═══ Working data ═══

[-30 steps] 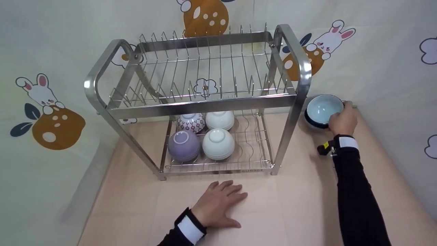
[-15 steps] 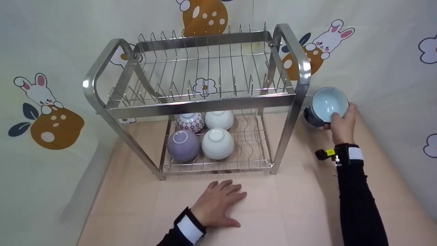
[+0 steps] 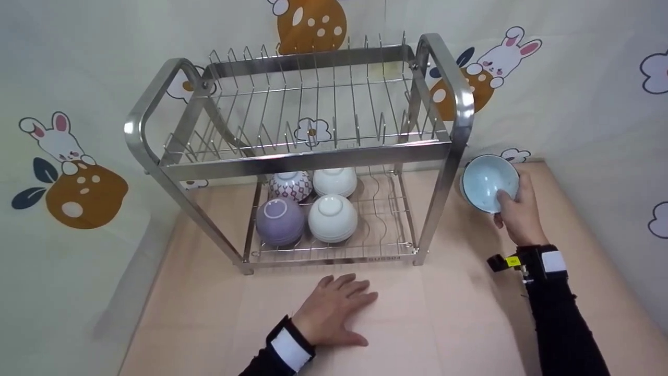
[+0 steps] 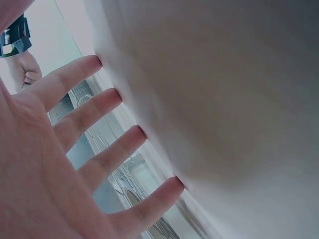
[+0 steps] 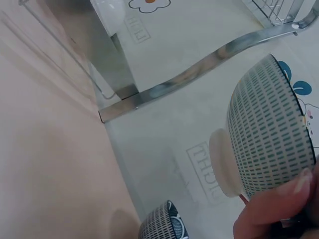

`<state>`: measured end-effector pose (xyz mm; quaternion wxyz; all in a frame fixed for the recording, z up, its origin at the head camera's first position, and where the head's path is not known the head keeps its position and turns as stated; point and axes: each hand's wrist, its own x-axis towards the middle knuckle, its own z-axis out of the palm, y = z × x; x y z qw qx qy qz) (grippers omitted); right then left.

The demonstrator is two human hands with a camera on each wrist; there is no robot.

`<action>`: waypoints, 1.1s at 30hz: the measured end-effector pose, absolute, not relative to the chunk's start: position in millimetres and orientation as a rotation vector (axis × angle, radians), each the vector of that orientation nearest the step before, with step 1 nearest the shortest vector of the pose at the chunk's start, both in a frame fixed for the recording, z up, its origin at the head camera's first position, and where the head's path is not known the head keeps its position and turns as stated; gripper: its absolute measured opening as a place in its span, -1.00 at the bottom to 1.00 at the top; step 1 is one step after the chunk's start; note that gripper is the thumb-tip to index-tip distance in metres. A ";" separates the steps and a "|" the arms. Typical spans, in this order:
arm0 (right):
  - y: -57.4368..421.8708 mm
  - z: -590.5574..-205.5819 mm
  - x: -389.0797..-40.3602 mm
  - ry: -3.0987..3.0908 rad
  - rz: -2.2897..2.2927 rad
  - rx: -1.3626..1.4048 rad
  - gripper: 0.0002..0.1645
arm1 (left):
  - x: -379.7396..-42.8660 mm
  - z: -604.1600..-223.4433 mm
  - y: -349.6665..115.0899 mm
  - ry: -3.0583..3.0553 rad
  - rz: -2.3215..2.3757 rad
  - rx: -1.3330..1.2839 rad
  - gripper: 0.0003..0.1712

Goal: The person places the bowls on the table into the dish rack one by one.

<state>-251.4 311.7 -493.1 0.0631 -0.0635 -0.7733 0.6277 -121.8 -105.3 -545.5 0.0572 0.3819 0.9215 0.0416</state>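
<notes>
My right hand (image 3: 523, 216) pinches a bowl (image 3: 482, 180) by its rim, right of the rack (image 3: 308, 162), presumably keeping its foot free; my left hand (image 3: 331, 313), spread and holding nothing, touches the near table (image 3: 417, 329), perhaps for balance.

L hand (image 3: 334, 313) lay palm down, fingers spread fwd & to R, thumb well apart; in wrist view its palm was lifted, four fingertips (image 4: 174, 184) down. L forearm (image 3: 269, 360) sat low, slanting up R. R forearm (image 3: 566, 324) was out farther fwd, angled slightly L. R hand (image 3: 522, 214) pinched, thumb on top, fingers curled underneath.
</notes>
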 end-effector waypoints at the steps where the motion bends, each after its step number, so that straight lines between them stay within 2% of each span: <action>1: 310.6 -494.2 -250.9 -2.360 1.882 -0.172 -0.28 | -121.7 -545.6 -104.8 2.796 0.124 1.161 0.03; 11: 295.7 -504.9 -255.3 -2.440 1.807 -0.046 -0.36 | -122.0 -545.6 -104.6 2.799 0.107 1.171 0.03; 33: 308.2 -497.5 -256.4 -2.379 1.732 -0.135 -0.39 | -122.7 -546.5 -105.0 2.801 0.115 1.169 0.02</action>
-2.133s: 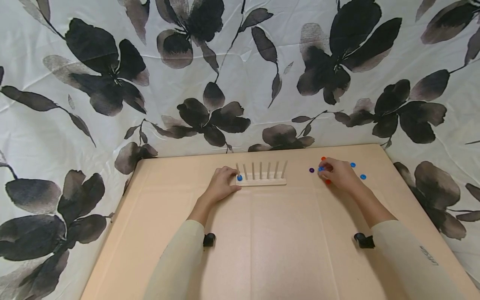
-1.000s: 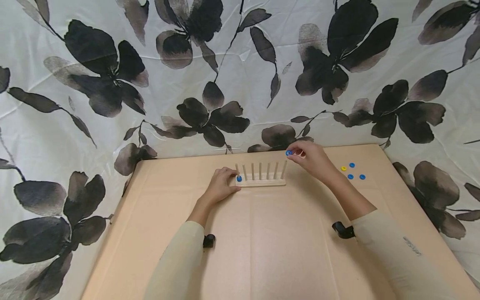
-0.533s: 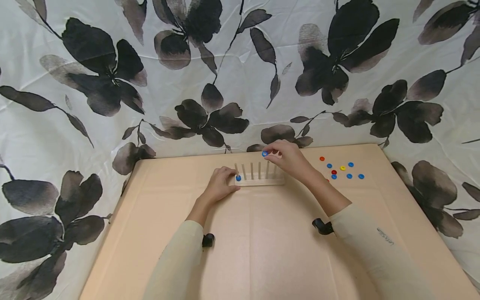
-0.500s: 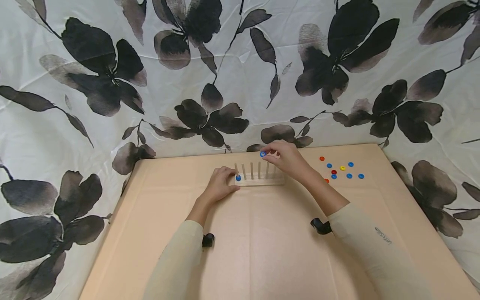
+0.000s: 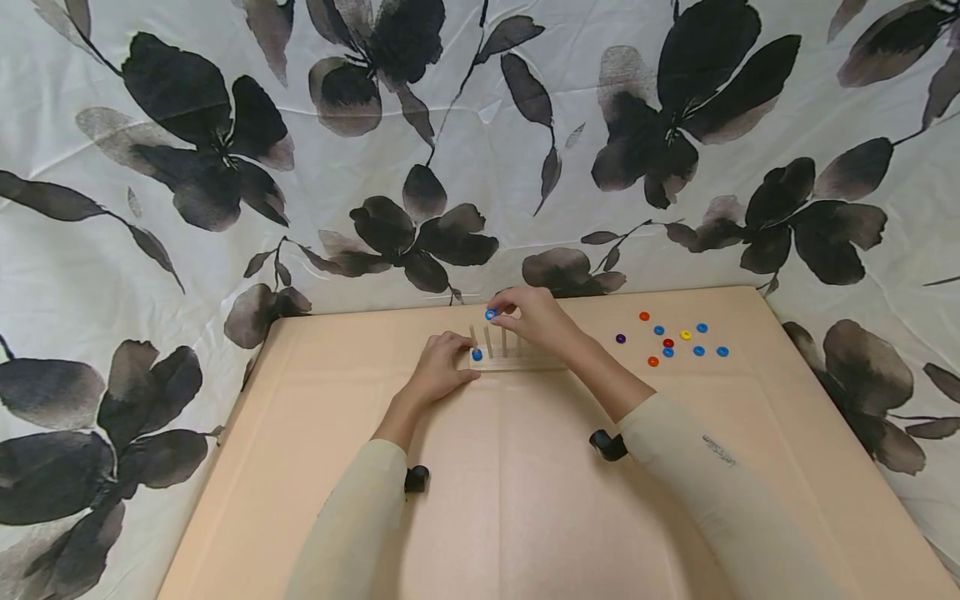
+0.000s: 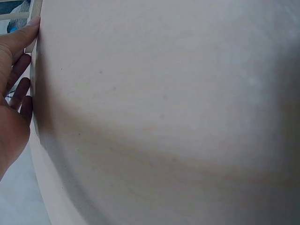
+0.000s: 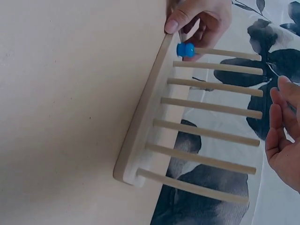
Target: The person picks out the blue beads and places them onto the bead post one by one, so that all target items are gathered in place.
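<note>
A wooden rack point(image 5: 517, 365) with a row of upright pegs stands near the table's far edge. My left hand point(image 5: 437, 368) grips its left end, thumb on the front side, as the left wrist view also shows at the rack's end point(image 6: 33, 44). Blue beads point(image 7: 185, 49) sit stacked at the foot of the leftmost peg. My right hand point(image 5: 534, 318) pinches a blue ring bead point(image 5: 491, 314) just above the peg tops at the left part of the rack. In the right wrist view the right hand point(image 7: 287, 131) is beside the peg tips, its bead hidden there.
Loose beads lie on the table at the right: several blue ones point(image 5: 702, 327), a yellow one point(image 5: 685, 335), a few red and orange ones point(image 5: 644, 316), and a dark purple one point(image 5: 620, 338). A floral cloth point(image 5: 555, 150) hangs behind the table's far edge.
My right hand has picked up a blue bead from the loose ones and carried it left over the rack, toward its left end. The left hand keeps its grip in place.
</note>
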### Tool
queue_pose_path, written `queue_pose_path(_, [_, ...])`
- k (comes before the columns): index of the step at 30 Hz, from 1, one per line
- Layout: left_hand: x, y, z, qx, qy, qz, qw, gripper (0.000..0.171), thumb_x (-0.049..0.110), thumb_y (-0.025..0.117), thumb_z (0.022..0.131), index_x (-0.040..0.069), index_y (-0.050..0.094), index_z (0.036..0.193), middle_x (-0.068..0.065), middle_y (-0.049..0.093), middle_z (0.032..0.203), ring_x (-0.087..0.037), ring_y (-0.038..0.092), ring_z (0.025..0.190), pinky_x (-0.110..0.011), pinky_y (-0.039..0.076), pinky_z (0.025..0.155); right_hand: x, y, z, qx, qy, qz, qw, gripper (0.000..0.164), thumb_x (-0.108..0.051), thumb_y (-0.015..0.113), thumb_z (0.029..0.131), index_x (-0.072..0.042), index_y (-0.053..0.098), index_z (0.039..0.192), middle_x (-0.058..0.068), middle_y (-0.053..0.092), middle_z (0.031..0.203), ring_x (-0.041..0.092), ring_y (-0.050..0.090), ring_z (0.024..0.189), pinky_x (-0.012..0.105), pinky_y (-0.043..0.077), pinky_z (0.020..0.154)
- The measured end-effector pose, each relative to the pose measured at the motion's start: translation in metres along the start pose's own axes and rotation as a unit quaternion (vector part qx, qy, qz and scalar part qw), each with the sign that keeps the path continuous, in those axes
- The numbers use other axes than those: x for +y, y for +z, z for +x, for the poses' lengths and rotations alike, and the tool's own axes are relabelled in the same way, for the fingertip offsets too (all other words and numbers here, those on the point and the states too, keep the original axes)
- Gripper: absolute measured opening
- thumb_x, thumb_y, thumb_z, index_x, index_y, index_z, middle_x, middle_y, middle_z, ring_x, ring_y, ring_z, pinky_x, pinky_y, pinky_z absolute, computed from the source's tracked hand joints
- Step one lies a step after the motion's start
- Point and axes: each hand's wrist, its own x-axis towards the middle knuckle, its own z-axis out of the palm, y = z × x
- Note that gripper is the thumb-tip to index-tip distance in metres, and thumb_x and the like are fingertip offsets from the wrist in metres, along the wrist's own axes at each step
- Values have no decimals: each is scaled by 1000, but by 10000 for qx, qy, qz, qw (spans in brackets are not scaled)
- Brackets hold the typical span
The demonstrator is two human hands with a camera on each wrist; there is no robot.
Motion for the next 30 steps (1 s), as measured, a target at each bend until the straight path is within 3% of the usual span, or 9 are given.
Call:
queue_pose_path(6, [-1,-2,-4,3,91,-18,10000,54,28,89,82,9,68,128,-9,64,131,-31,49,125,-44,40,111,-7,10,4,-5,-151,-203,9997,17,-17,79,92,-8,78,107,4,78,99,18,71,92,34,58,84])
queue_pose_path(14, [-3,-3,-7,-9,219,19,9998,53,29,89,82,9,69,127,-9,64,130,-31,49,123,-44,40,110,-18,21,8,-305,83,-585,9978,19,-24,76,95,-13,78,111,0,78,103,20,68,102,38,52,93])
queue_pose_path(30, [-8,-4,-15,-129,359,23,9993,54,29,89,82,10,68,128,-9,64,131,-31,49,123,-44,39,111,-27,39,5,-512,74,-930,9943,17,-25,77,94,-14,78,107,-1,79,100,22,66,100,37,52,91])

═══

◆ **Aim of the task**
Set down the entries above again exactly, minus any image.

◆ **Task answer**
[-30 steps] 
[-15 steps] 
[+0 steps] 
[+0 steps] 
[+0 steps] 

`<state>`: measured end-effector pose (xyz mm; quaternion wxyz; all in a frame fixed for the recording, z up, its origin at the head camera's first position, and where the head's path is not known the head keeps its position and turns as stated; point and axes: each hand's wrist, its own x-axis towards the middle knuckle, its own z-axis out of the palm, y = z × x; x y z qw qx qy qz) (grippers omitted); right then left.

The demonstrator is two human hands with a camera on each wrist; there is no robot.

`<action>`: waypoints, 1.1s at 30hz: the measured end-effector pose, absolute, not relative to the chunk's start: position in millimetres and orientation as a rotation vector (axis × angle, radians), each the vector of that orientation nearest the step before, with step 1 nearest the shortest vector of the pose at the chunk's start, both in a frame fixed for the recording, z up, its origin at the head camera's first position, and where the head's path is not known the head keeps its position and turns as stated; gripper: its absolute measured opening as a place in its span, -1.00 at the bottom to 1.00 at the top; step 1 is one step after the chunk's start; note that gripper is the thumb-tip to index-tip distance in metres. A ";" separates the steps and a "|" the arms. Typical spans, in this order:
arm0 (right):
  - y: -57.4368..421.8708 mm
  - z: -590.5574..-205.5819 mm
  - x: -389.0797..-40.3602 mm
  - ry: -3.0987..3.0908 rad
  - rz: -2.2897..2.2927 rad
  - rx: -1.3626..1.4048 rad
  - gripper: 0.0002..0.1645
arm1 (left):
  - x: -379.7396..-42.8660 mm
  - z: -604.1600..-223.4433 mm
  - y: -349.6665..115.0899 mm
  - ry: -3.0583..3.0553 rad
  - rz: -2.3215..2.3757 rad
  - rx: -1.3330..1.2839 rad
  - gripper: 0.0003..0.1712

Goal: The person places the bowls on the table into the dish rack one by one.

<state>-251.4 311.7 -493.1 0.0631 -0.0635 -0.7733 0.6277 -121.8 -105.3 -545.5 0.0572 0.3819 0.9215 0.0416</state>
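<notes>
My right hand (image 3: 523, 216) pinches a bowl (image 3: 482, 180) by its rim, right of the rack (image 3: 308, 162), presumably keeping its foot free; my left hand (image 3: 331, 313), spread and holding nothing, touches the near table (image 3: 417, 329), perhaps for balance.

L hand (image 3: 334, 313) lay palm down, fingers spread fwd & to R, thumb well apart; in wrist view its palm was lifted, four fingertips (image 4: 174, 184) down. L forearm (image 3: 269, 360) sat low, slanting up R. R forearm (image 3: 566, 324) was out farther fwd, angled slightly L. R hand (image 3: 522, 214) pinched, thumb on top, fingers curled underneath.
</notes>
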 end-effector waypoints at the steps where the motion bends, each after its step number, so that straight lines between them stay within 2% of each span: <action>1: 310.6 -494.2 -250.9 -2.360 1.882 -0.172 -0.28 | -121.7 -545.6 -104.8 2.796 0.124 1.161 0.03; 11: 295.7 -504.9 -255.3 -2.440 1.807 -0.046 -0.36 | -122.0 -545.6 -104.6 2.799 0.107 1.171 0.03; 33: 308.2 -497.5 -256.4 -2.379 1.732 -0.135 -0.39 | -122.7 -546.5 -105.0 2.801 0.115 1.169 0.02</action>
-2.133s: 
-1.000s: 
-0.533s: 
-0.500s: 
+0.000s: 
+0.000s: 
+0.000s: 
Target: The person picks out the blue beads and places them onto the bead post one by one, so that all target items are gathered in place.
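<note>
A wooden rack point(image 5: 517, 365) with a row of upright pegs stands near the table's far edge. My left hand point(image 5: 437, 368) grips its left end, thumb on the front side, as the left wrist view also shows at the rack's end point(image 6: 33, 44). Blue beads point(image 7: 185, 49) sit stacked at the foot of the leftmost peg. My right hand point(image 5: 534, 318) pinches a blue ring bead point(image 5: 491, 314) just above the peg tops at the left part of the rack. In the right wrist view the right hand point(image 7: 287, 131) is beside the peg tips, its bead hidden there.
Loose beads lie on the table at the right: several blue ones point(image 5: 702, 327), a yellow one point(image 5: 685, 335), a few red and orange ones point(image 5: 644, 316), and a dark purple one point(image 5: 620, 338). A floral cloth point(image 5: 555, 150) hangs behind the table's far edge.
My right hand has picked up a blue bead from the loose ones and carried it left over the rack, toward its left end. The left hand keeps its grip in place.
</note>
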### Tool
queue_pose_path, written `queue_pose_path(_, [_, ...])`
- k (comes before the columns): index of the step at 30 Hz, from 1, one per line
- Layout: left_hand: x, y, z, qx, qy, qz, qw, gripper (0.000..0.171), thumb_x (-0.049..0.110), thumb_y (-0.025..0.117), thumb_z (0.022..0.131), index_x (-0.040..0.069), index_y (-0.050..0.094), index_z (0.036..0.193), middle_x (-0.068..0.065), middle_y (-0.049..0.093), middle_z (0.032..0.203), ring_x (-0.087..0.037), ring_y (-0.038..0.092), ring_z (0.025..0.190), pinky_x (-0.110..0.011), pinky_y (-0.039..0.076), pinky_z (0.025..0.155); right_hand: x, y, z, qx, qy, qz, qw, gripper (0.000..0.164), thumb_x (-0.108..0.051), thumb_y (-0.015..0.113), thumb_z (0.029..0.131), index_x (-0.072..0.042), index_y (-0.053..0.098), index_z (0.039..0.192), middle_x (-0.058..0.068), middle_y (-0.053..0.092), middle_z (0.031..0.203), ring_x (-0.041..0.092), ring_y (-0.050..0.090), ring_z (0.024..0.189), pinky_x (-0.012..0.105), pinky_y (-0.043..0.077), pinky_z (0.020..0.154)
- The measured end-effector pose, each relative to the pose measured at the motion's start: translation in metres along the start pose's own axes and rotation as a unit quaternion (vector part qx, qy, qz and scalar part qw), each with the sign that keeps the path continuous, in those axes
- The numbers use other axes than those: x for +y, y for +z, z for +x, for the poses' lengths and rotations alike, and the tool's own axes are relabelled in the same way, for the fingertip offsets too (all other words and numbers here, those on the point and the states too, keep the original axes)
- Gripper: absolute measured opening
- thumb_x, thumb_y, thumb_z, index_x, index_y, index_z, middle_x, middle_y, middle_z, ring_x, ring_y, ring_z, pinky_x, pinky_y, pinky_z absolute, computed from the source's tracked hand joints
- Step one lies a step after the motion's start
- Point and axes: each hand's wrist, its own x-axis towards the middle knuckle, its own z-axis out of the palm, y = z × x
- Note that gripper is the thumb-tip to index-tip distance in metres, and thumb_x and the like are fingertip offsets from the wrist in metres, along the wrist's own axes at each step
- Values have no decimals: each is scaled by 1000, but by 10000 for qx, qy, qz, qw (spans in brackets are not scaled)
- Brackets hold the typical span
The demonstrator is two human hands with a camera on each wrist; there is no robot.
Motion for the next 30 steps (1 s), as measured, a target at each bend until the straight path is within 3% of the usual span, or 9 are given.
Call:
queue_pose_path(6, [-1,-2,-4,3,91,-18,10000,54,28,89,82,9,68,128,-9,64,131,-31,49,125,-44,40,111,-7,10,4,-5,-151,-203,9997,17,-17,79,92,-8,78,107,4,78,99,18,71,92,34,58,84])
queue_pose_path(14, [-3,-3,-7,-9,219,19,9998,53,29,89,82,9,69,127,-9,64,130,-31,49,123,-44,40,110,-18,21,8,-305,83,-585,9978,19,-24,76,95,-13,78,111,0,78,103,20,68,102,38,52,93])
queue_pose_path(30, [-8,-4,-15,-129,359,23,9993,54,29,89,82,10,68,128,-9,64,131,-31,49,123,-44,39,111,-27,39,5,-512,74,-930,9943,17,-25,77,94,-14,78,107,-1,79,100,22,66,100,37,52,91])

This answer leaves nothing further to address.